Philogangoidea

Scientific classification
- Kingdom: Animalia
- Phylum: Arthropoda
- Clade: Pancrustacea
- Class: Insecta
- Order: Odonata
- Suborder: Zygoptera
- Superfamily: Philogangoidea Kennedy, 1920
- Families: Philogangidae; Philosinidae;

= Philogangoidea =

Superfamily of damselflies

Philogangoidea is a superfamily of damselflies found in South and Southeast Asia. It comprises the families Philogangidae and Philosinidae, together containing three genera and 17 recognised species.

Members of the superfamily are medium-sized to large damselflies associated mainly with shaded forest streams. They generally have dark bodies with contrasting coloured markings and hold their wings open when at rest.

== Taxonomic history ==
Philogangidae and Philosinidae were formerly placed within broader groupings such as Amphipterygidae, Megapodagrionidae and Calopterygoidea. Morphological and molecular studies later showed that both families represent distinct lineages.

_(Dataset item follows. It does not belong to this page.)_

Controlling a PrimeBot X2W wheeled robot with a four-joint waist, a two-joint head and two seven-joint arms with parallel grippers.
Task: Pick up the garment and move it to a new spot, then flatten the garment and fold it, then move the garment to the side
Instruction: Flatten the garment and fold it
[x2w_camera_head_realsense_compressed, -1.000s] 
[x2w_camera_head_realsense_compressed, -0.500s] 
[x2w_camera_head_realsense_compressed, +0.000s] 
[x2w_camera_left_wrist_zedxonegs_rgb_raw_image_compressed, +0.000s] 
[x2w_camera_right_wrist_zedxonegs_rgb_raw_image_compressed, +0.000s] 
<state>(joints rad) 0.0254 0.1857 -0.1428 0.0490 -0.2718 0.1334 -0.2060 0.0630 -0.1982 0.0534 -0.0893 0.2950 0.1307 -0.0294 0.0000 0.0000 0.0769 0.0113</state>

In 2026, Carter and colleagues recognised Philogangidae and Philosinidae together as the superfamily Philogangoidea, following phylogenomic studies of damselfly relationships.

== Phylogeny ==

Relationships among living damselfly superfamilies, based on Carter et al. (2026).

== Families ==
The following families are placed in Philogangoidea:
- Philogangidae Kennedy, 1920
- Philosinidae Kennedy, 1925

==Etymology==
The superfamily name Philogangoidea is derived from the type genus Philoganga, with the standard zoological suffix -oidea used for animal families.

The genus name Philoganga is probably derived from the Greek φίλος (philos, "loving", "fond of" or "friend") and Ganga, the Sanskrit name of the river goddess Gaṅgā and the Ganges River. Kirby did not explain the derivation, but the type species was described from the Himalayas and the genus is restricted to South and Southeast Asia.